Turner was then instructed to go to the principal’s office, where she was placed in in-school-suspension for the remainder of the period, as a matter of routine. She was allowed to attend her next class.

Dyer County High School Assistant Principal Lynn Garner said that teachers were allowed to make up rules for their own classrooms, as long as they are reasonable.

“If a teacher asks his or her students to do something reasonable to avoid a distraction in the classroom, then we expect the students to follow the rules,” he told The Tennessean. “If it’s not a reasonable request, then we’ll sit down and talk about it to get it right.”

Turner said that the phrase was banned along others like “dumb,” “stupid,” “hang out” and “my bad.”

Turner held a news conference on Tuesday at the Dyersburg First Assembly of God to talk about the incident.

“I want God to be able to be talked about in school,” she said. “I want them to realize that God is in control and they’re not.”

Turner also said she did not want the teacher who punished her to be “bashed” because “that’s kind of harmful and disrespectful.”

Garner said the incident had been blown out of proportion on social media and then added: “I will say this in regard for our teachers.

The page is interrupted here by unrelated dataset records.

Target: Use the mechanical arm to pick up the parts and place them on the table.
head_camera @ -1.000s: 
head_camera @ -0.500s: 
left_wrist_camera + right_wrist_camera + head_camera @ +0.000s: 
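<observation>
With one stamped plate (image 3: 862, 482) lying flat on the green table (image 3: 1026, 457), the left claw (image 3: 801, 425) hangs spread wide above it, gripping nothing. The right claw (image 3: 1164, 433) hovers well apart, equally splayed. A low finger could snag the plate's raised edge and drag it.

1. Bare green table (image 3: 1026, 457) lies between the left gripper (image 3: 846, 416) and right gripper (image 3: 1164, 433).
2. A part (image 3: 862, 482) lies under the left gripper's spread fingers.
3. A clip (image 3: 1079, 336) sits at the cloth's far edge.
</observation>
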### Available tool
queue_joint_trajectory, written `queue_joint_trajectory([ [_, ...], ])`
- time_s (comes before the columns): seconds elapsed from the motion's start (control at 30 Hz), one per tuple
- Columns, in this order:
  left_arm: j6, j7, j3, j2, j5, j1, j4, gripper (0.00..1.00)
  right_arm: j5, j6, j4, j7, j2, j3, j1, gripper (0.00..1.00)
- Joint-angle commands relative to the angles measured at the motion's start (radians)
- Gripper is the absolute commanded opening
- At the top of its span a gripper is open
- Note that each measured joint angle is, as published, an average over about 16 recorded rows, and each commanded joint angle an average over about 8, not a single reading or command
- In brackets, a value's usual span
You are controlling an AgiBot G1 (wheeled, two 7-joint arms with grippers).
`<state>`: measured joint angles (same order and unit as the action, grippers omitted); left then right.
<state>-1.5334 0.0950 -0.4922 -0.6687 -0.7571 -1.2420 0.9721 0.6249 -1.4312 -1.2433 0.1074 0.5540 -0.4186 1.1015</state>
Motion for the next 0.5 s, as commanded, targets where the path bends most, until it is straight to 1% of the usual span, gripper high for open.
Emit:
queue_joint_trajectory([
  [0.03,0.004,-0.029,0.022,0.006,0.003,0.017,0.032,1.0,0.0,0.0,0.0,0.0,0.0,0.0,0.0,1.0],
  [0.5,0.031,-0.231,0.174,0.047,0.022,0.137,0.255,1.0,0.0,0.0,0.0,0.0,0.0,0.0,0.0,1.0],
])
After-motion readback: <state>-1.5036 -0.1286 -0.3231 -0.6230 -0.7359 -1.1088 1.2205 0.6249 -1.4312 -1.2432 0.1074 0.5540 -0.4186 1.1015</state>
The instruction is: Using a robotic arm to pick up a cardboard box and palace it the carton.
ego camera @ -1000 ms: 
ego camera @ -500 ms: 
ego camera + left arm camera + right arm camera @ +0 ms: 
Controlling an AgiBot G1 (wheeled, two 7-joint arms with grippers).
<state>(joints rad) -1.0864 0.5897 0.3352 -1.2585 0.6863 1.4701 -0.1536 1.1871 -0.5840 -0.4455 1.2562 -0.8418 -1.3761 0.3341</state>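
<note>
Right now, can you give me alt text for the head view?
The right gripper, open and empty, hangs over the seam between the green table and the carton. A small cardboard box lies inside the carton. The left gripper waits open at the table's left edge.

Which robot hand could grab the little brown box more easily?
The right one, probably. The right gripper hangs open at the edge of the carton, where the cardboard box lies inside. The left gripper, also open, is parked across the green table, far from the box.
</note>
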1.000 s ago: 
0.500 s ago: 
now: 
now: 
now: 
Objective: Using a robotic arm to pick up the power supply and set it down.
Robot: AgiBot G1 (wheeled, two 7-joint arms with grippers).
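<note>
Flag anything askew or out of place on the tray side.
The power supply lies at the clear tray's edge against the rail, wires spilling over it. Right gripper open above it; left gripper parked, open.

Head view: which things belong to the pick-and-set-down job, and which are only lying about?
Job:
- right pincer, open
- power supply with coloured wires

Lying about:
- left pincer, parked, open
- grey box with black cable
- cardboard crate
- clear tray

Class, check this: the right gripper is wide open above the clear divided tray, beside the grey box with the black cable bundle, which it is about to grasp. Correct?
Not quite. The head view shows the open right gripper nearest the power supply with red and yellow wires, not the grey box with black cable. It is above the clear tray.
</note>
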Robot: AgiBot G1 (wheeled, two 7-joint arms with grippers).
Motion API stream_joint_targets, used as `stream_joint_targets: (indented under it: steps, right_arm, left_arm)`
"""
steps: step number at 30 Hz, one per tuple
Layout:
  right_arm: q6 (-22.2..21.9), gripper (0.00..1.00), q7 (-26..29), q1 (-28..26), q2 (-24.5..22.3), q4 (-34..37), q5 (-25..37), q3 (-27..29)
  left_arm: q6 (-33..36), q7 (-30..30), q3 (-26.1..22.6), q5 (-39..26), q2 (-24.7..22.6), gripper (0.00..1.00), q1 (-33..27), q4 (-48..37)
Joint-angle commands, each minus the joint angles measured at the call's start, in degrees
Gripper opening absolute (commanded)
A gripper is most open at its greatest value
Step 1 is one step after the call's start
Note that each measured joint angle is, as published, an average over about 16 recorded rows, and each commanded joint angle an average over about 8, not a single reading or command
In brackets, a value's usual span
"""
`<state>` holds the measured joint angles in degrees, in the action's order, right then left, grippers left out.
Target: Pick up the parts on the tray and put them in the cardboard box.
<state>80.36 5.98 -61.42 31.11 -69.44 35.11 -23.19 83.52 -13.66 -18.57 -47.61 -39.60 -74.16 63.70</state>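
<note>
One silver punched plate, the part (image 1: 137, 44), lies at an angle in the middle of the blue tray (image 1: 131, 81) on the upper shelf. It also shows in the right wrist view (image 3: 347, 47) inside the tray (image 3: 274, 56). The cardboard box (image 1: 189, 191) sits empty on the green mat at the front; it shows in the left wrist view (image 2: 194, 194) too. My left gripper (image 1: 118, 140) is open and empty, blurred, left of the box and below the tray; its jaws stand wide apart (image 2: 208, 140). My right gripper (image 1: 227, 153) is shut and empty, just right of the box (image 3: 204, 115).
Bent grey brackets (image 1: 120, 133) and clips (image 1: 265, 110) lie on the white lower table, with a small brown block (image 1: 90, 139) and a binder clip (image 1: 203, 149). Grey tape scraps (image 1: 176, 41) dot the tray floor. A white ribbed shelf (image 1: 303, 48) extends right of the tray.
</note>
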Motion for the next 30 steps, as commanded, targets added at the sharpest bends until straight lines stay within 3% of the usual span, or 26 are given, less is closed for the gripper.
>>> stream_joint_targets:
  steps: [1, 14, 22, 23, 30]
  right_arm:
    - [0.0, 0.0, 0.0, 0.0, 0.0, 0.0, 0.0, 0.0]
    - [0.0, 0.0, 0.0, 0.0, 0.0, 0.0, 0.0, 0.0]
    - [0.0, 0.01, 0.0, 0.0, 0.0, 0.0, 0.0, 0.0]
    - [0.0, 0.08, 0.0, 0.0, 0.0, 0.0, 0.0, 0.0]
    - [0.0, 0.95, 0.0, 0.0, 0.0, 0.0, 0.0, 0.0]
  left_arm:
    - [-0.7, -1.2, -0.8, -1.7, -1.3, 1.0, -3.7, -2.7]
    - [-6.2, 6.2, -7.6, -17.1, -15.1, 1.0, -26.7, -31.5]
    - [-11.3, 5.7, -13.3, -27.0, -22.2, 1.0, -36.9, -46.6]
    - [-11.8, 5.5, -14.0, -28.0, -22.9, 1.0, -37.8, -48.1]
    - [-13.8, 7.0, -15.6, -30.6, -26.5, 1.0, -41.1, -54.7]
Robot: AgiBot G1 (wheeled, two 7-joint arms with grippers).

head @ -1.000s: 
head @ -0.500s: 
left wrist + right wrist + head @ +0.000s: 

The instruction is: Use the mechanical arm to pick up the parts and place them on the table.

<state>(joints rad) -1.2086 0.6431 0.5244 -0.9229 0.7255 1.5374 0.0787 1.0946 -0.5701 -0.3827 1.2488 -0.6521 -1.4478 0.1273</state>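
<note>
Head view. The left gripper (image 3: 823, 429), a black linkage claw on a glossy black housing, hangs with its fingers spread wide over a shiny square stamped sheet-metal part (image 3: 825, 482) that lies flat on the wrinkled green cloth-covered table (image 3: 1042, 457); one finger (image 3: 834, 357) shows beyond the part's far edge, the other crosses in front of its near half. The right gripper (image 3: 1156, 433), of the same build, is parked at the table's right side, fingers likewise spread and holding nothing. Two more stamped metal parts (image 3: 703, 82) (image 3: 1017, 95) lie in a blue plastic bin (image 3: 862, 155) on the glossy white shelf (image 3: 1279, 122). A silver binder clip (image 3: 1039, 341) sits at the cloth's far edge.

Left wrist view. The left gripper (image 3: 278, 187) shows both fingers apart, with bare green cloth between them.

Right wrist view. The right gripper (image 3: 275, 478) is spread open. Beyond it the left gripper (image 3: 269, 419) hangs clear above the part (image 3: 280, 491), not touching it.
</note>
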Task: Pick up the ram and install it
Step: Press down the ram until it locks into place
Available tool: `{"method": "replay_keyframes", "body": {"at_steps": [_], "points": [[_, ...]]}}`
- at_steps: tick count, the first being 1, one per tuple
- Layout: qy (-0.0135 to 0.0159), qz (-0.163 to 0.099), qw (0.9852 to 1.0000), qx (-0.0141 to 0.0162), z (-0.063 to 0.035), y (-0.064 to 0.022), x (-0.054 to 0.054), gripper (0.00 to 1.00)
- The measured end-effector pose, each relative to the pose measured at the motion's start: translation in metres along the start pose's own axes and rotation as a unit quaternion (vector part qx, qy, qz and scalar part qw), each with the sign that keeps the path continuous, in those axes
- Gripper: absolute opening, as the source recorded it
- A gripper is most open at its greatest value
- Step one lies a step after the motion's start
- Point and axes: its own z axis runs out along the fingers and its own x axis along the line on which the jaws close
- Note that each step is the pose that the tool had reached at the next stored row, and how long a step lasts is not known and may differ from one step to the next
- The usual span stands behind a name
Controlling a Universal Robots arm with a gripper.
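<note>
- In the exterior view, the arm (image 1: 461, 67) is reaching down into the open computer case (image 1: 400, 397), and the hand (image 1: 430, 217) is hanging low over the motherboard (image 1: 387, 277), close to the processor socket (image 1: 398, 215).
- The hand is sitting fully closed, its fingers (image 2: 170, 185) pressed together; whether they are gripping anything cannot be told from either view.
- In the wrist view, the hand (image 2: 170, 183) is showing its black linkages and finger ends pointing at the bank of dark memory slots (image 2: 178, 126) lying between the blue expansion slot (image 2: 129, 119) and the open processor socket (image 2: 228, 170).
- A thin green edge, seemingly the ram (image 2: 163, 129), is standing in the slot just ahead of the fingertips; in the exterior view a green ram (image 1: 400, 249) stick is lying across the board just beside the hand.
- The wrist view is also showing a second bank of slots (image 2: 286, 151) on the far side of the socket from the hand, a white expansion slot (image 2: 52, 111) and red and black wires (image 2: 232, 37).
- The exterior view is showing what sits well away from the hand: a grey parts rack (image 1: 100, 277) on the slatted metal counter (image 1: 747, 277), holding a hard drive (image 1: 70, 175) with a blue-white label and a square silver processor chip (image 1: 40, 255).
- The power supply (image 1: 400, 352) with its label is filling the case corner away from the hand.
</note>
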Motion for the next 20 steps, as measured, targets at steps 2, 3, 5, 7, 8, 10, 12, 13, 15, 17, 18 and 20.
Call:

There is not one here I don’t trust my own kids with and my kids are here and other relatives are here or have been here. I trust the teachers and beyond a shadow of a doubt all of our teachers have the students best interest at heart,” added Garner. “They treat the kids with respect, and I think the majority of the students believe the teachers genuinely care about them.”

“In this case, this was not a religious issue at all, but more of an issue the teacher felt was a distraction in her class,” he said.

“The majority of the time, when a student comes to the office either voluntarily or was sent by a teacher, they are placed in ISS until the end of the period because we have two supervisors in there to watch them,” Garner said in a statement to the State Gazette. “Also, it gives us a chance to find out what the situation is and what happened in the classroom for them to be in the office in the first place. In this case, this was not a religious issue at all, but more of an issue the teacher felt was a distraction in her class.”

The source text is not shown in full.